Se préparer à recevoir l’absolution

Evangile de Jésus-Christ selon saint Luc (15,1-7)

« Les publicains et les pécheurs venaient tous à Jésus pour l’écouter. Les pharisiens et les scribes récriminaient contre lui : « Cet homme fait bon accueil aux pécheurs, et il mange avec eux ! » Alors Jésus leur dit cette parabole : « Si l’un de vous a cent brebis et qu’il en perd une, n’abandonne-t-il pas les quatre-vingt-dix-neuf autres dans le désert pour aller chercher celle qui est perdue, jusqu’à ce qu’il la retrouve ? Quand il l’a retrouvée, il la prend sur ses épaules, tout joyeux, et, de retour chez lui, il rassemble ses amis et ses voisins pour leur dire : “Réjouissez-vous avec moi, car j’ai retrouvé ma brebis, celle qui était perdue !”

Je vous le dis : C’est ainsi qu’il y aura de la joie dans le ciel pour un seul pécheur qui se convertit, plus que pour quatre-vingt-dix-neuf justes qui n’ont pas besoin de conversion. »


Se préparer à recevoir l’absolution, c’est choisir de retrouver la personne que nous sommes, dépolluée de tout ce qui dans notre vie a pu défigurer l’être étonnant, la merveille que nous sommes aux yeux de Dieu. C’est retrouver notre vocation au bonheur et à la liberté intérieure.

Cette préparation se fait en trois temps :

  • Il s’agit tout d’abord de faire un examen de conscience

C’est-à-dire discerner dans ma conscience entre le bien et le mal que j’ai fait. Il s’agit aussi d’écouter la Parole de Dieu qui me révèle, en même temps l’Amour personnel, inconditionnel, infini, éternel de Dieu pour moi ; et en même temps, les péchés qui lui déplaisent (notamment grâce au texte des 10 commandements):

  1. Tu aimeras Dieu par-dessus tout.
  2. Tu ne prononceras pas le nom de Dieu en vain.
  3. Tu sanctifieras le jour du Seigneur.
  4. Tu honoreras ton père et ta mère.
  5. Tu ne tueras pas.
  6. Tu ne commettras pas d’adultère.
  7. Tu ne voleras pas.
  8. Tu ne porteras pas de faux témoignage ni ne mentiras.
  9. Tu ne te laisseras pas aller à des pensées ou des désirs impurs.
  10. Tu ne convoiteras pas la propriété d’un autre.

Cette étape est cruciale, si l’on désire changer de vie. Il ne s’agit pas de pleurer sur soi-même, mais de se situer au niveau de la Victime de nos péchés, car tout péché blesse une victime, et la première d’entre elles, c’est le Seigneur Jésus. Il s’agit ici de consoler, c’est-à-dire de pleurer avec la personne qui a été offensée. Ce sont des larmes qui lavent l’âme car elles rétablissent une relation d’amour blessée ou détruite.
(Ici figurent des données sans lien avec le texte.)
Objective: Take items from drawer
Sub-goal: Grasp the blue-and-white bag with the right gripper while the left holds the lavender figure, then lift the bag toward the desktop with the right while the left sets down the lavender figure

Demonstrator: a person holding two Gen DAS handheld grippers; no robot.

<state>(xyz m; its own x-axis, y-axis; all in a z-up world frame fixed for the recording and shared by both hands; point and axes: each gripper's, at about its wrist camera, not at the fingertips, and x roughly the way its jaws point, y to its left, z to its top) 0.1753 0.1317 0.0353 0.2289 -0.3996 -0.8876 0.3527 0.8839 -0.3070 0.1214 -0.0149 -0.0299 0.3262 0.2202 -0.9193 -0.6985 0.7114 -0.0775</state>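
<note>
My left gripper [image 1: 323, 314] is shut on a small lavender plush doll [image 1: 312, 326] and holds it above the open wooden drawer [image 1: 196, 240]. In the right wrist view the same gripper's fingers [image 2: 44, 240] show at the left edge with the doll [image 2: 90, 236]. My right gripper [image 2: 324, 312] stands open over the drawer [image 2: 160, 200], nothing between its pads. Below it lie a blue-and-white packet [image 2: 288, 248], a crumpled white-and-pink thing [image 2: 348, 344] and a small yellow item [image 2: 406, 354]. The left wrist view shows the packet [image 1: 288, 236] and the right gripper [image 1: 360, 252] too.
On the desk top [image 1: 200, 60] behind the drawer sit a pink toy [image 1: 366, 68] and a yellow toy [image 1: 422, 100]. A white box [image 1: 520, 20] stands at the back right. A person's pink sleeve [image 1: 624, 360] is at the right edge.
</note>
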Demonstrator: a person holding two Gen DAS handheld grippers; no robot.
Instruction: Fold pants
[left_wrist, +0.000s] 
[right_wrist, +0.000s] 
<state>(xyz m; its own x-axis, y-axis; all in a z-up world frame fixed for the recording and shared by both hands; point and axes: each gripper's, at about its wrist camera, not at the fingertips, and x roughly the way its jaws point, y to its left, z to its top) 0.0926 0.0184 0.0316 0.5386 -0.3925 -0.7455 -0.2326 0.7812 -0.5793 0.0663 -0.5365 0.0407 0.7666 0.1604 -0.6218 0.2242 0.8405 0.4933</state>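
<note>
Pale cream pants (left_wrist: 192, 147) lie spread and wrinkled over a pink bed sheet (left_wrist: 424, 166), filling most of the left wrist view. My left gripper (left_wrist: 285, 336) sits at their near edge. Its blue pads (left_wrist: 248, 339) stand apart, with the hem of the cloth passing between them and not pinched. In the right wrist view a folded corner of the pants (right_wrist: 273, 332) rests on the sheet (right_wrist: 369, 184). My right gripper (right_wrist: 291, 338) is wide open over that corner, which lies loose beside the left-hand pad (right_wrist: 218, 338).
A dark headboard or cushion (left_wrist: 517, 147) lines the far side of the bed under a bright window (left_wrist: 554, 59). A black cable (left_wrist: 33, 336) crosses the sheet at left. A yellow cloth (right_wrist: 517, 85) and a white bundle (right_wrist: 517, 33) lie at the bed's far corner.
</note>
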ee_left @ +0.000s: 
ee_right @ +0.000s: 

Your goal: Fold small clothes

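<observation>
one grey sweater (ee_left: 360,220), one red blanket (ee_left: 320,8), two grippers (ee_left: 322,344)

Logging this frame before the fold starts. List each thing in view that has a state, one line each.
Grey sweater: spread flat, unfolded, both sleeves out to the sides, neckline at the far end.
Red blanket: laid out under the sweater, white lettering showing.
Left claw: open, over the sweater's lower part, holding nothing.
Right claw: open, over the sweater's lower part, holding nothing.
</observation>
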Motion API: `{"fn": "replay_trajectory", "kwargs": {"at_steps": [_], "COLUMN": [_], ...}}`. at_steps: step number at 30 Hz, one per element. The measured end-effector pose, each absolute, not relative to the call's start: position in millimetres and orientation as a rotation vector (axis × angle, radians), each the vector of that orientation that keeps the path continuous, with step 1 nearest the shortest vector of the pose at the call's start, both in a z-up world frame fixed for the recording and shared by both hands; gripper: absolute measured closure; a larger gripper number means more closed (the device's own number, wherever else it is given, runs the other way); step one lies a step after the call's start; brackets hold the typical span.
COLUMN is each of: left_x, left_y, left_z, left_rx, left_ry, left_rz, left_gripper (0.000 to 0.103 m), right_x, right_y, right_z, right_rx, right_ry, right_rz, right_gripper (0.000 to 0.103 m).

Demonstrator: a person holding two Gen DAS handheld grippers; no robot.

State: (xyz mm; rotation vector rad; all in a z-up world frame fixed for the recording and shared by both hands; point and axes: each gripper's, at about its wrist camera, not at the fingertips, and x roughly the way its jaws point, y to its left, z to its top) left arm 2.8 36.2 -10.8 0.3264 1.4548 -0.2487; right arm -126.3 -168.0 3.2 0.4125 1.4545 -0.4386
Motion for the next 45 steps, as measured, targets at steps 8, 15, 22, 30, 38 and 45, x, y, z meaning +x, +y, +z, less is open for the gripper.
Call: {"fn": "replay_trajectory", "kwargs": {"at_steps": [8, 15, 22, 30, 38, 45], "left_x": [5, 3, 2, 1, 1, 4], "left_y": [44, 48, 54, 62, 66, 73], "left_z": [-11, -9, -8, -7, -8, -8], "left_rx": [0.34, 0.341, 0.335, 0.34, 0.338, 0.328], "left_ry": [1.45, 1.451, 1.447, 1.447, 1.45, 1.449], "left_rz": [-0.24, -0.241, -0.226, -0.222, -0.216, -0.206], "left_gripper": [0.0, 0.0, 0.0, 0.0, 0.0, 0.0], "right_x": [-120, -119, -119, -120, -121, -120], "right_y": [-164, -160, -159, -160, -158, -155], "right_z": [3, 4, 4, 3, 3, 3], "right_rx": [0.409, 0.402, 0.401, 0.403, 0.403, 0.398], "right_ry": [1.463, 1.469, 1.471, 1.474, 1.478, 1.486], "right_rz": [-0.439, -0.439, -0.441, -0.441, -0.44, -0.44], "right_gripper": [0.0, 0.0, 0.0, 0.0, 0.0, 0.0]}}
Cela prend du temps, c’est un temps béni de restauration.

« C’est Jésus qui dit à ses apôtres : « Ceux à qui vous pardonnerez leurs péchés seront pardonnés ; ceux à qui vous ne les pardonnerez pas ne seront pas pardonnés » (Jn, XX, 19-23). Les apôtres et leurs successeurs – les évêques et les prêtres, leurs collaborateurs – deviennent des instruments de la miséricorde divine.(…)

Si tu n’es pas capable de parler de tes erreurs avec ton frère, tu peux être sûr que tu seras incapable d’en parler, même avec Dieu ; et tu finis par te confesser devant ton miroir, devant toi-même. […]

Se confesser devant un prêtre est une façon de remettre ma vie entre les mains et le cœur d’un autre, qui , à cet instant, agit au nom et pour le compte de Jésus. […]

C’est la rencontre avec la miséricorde. »

Pape François « Le nom de Dieu est Miséricorde »


La joie de l’absolution, c’est la paix du cœur enfin retrouvée !

« Que nul ne désespère : après la chute, le pardon est possible ; après la souillure, la purification ; après la blessure, la guérison. » (Saint Augustin, Sermon 351, 6)


Et après…

Une fois la guérison du cœur reçue par l’absolution sacramentelle, il y a le temps de la convalescence qu’on appelle la satisfaction (la réparation).

Pour que la Miséricorde de Dieu se réalise parfaitement, en toute justice, dans le cœur de celui qui vient de demander pardon, le pénitent est invité à réparer le mal commis causé par ses péchés, en accomplissant les actes de pénitence que le confesseur lui aura demandé.